Patent Application
20050110427
The present invention relates to decorative lights, including lights for Christmas trees, including pre-strung or “pre-lit” artificial trees.
In accordance with the present invention, one or more strings of decorative lights are supplied with power by converting a standard residential electrical voltage to a low-voltage, and supplying the low-voltage to at least one pair of parallel conductors having multiple decorative lights connected to the conductors along the lengths thereof, each of the lights, or groups of the lights, being connected in parallel across the conductors. A string of decorative lights embodying this invention comprises a power supply having an input adapted for connection to a standard residential electrical power outlet, the power supply including circuitry for converting the standard residential voltage to a low-voltage output; a pair of conductors connected to the output of the power supply for supplying the low-voltage output to multiple decorative lights; and multiple lights connected to the conductors along the lengths thereof, each of the lights, or groups of the lights, being connected in parallel across the conductors. The lights preferably require voltages of about 6 volts or less, and are preferably connected in parallel groups of 2 to 5 lights per group with the lights within each group being connected in series with each other.
The parallel groups are useful for current management. Light strings typically have 100 bulbs, and 100 6-volt bulbs drawing 80 ma./bulb in parallel requires a total current flow of 8 amps, which requires relatively thick wires. With the series/parallel groups, the total current and the wire size can both be reduced.
In one particular embodiment, a low-voltage DC power supply is used in combination with a string having dual-bulb sockets and associated diode pairs to permit different decorative lighting effects to be achieved by simply reversing the direction of current flow in the string, by changing the orientation of the string plug relative to the power supply.
Another aspect of the invention is to provide spare-part storage as an integral part of the light string, so that failed bulbs and fuses can be easily and quickly replaced with a minimum of effort. Improved bulb removal devices are also provided to further facilitate bulb replacement.
In accordance with another aspect of the present invention, there is provided a repair device for fixing a malfunctioning shunt across a failed filament in a light bulb in a group of series-connected miniature decorative bulbs. The device includes a high-voltage pulse generator producing one or more pulses of a magnitude greater than the standard AC power line voltage. A connector receives the pulses from the pulse generator and supplies them to the group of series-connected miniature decorative bulbs. The pulse generator may be a piezoelectric pulse generator, a battery-powered electronic pulse generator, and/or an AC-powered electrical pulse generator.
The group of series-connected miniature decorative bulbs is typically all or part of a light string that includes wires connecting the bulbs to each other and conducting electrical power to the bulbs. The repair device preferably includes a probe for sensing the strength of the AC electrostatic field around a portion of the wires adjacent to the probe and producing an electrical signal representing the field strength. An electrical detector receives the signal and detects a change in the signal that corresponds to a change in the strength of the AC electrostatic field in the vicinity of a failed bulb. The detector produces an output signal when such a change is detected, and a signaling device connected to the detector produces a visible and/or audible signal when the output signal is produced to indicate that the probe is in the vicinity of a failed bulb. The failed bulb can then be identified and replaced.

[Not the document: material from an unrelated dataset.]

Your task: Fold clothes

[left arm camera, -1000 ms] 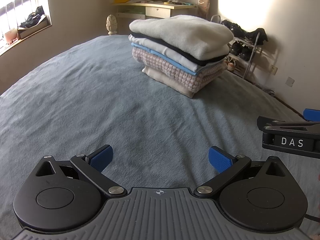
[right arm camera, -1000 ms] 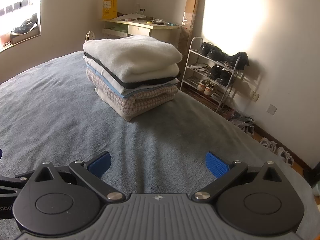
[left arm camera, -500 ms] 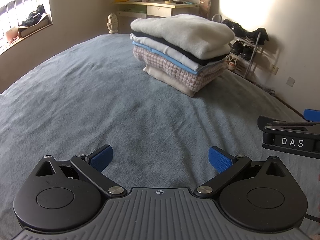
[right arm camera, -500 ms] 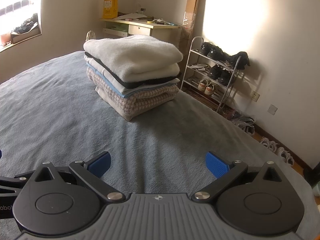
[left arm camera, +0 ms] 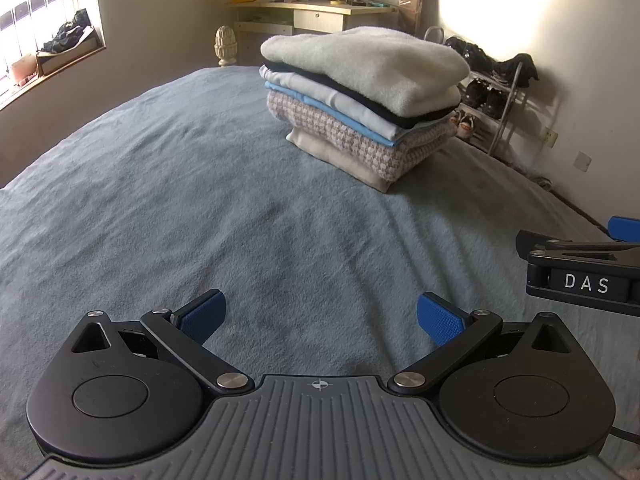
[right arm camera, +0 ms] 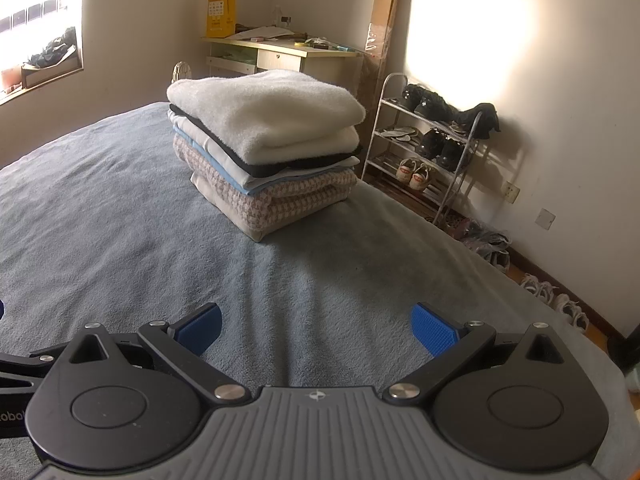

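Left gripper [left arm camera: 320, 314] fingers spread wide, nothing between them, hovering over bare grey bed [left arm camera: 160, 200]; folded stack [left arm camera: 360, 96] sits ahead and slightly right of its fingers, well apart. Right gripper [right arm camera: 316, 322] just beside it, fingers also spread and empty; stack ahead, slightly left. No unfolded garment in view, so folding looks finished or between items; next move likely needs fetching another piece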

The repair device is preferably made in the form of a portable tool with a housing that forms at least one storage compartment so that replacement bulbs and fuses can be stored directly in the repair device. The storage compartment preferably includes multiple cavities so that fuses and bulbs of different voltage ratings and sizes can be stored separated from each other, to permit easy and safe identification of desired replacement components.
The housing also includes a bulb test socket connected to an electrical power source within the portable tool to facilitate bulb testing. A functioning bulb inserted into the socket is illuminated, while non-functioning bulbs are not illuminated. A similar test socket may be provided for fuses, with an indicator light signaling whether a fuse is good or bad.
The invention may best be understood by reference to the following description taken in conjunction with the accompanying drawings, in which:
Although the invention will be described next in connection with certain preferred embodiments, it will be understood that the invention is not limited to those particular embodiments. On the contrary, the description of the invention is intended to cover all alternatives, modifications, and equivalent arrangements as may be included within the spirit and scope of the invention as defined by the appended claims.
Turning now to the drawings and referring first to
Multiple groups of the lights L are connected across the two conductors 11 and 12, with the lights within each group being connected in series with each other, and with the light groups in parallel with each other. For example, lights L1-L4 are connected in series to form a first light group G1 connected across the parallel conductors 11 and 12, lights L5-L8 are connected in series to form a second group G2 connected across the conductors 11 and 12 in parallel with the first group G1, and so on to the last light group Gn.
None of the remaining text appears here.